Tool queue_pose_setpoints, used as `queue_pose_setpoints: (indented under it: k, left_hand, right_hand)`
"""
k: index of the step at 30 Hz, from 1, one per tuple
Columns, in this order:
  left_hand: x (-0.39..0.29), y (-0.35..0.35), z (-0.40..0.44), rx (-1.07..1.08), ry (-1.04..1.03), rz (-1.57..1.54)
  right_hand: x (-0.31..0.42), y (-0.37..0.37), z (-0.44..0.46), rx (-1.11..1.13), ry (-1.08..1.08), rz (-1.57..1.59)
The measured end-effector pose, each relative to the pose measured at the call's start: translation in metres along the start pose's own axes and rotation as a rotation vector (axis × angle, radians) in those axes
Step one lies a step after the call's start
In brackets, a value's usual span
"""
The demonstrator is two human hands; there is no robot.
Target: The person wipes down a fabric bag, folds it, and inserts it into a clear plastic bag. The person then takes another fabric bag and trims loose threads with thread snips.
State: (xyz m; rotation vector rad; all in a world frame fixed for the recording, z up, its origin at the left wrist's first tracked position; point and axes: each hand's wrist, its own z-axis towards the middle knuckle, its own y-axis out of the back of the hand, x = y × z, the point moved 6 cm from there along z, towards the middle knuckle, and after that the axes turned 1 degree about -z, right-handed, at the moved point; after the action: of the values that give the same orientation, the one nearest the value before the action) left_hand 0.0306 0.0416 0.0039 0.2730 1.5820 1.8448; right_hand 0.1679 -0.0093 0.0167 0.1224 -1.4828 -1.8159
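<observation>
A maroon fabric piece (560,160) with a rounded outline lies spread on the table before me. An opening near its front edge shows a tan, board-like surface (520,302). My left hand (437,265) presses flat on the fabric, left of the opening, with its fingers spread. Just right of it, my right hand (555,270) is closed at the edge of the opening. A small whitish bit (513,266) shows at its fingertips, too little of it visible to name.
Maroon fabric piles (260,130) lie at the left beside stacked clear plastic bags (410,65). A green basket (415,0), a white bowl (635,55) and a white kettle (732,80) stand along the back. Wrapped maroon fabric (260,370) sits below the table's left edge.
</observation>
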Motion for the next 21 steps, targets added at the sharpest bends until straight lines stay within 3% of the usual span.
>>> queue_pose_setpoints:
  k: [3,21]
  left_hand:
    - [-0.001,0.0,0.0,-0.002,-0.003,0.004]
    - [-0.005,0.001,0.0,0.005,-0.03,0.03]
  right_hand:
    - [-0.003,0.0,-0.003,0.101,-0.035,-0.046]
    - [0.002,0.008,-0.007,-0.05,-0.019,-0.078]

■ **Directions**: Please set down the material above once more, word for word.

■ **Problem solution**:
Tool queue_pose_setpoints, used as `queue_pose_setpoints: (indented under it: k, left_hand, right_hand)`
"""
k: index of the step at 30 Hz, from 1, one per tuple
Columns, in this order:
  left_hand: x (-0.39..0.29), y (-0.35..0.35), z (-0.40..0.44), rx (-1.07..1.08), ry (-1.04..1.03), rz (-1.57..1.54)
  right_hand: x (-0.31..0.42), y (-0.37..0.37), z (-0.44..0.46), rx (-1.11..1.13), ry (-1.08..1.08), rz (-1.57..1.59)
The measured end-effector pose, each relative to the pose measured at the call's start: translation in metres along the start pose's own axes and rotation as a rotation vector (axis × angle, radians) in those axes
Step one lies a step after the call's start
In brackets, a value's usual span
"""
The demonstrator is two human hands; there is no robot.
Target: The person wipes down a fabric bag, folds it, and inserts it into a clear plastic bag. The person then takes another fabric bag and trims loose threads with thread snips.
State: (xyz m; rotation vector rad; all in a world frame fixed for the recording, z up, its origin at the left wrist's first tracked position; point and axes: each hand's wrist, its own z-axis towards the middle knuckle, its own y-axis out of the back of the hand, x = y × z, the point moved 6 cm from there along z, towards the middle knuckle, and after that the axes turned 1 degree about -z, right-handed, at the moved point; after the action: of the values that give the same orientation, the one nearest the value before the action) left_hand 0.0306 0.0416 0.0039 0.2730 1.5820 1.8448; right_hand 0.1679 -0.0093 0.0167 0.1224 -1.4828 -1.8159
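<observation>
A maroon fabric piece (560,160) with a rounded outline lies spread on the table before me. An opening near its front edge shows a tan, board-like surface (520,302). My left hand (437,265) presses flat on the fabric, left of the opening, with its fingers spread. Just right of it, my right hand (555,270) is closed at the edge of the opening. A small whitish bit (513,266) shows at its fingertips, too little of it visible to name.
Maroon fabric piles (260,130) lie at the left beside stacked clear plastic bags (410,65). A green basket (415,0), a white bowl (635,55) and a white kettle (732,80) stand along the back. Wrapped maroon fabric (260,370) sits below the table's left edge.
</observation>
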Motion for the next 21 steps, targets added at the sharpest bends until straight lines stay within 3% of the usual span.
>>> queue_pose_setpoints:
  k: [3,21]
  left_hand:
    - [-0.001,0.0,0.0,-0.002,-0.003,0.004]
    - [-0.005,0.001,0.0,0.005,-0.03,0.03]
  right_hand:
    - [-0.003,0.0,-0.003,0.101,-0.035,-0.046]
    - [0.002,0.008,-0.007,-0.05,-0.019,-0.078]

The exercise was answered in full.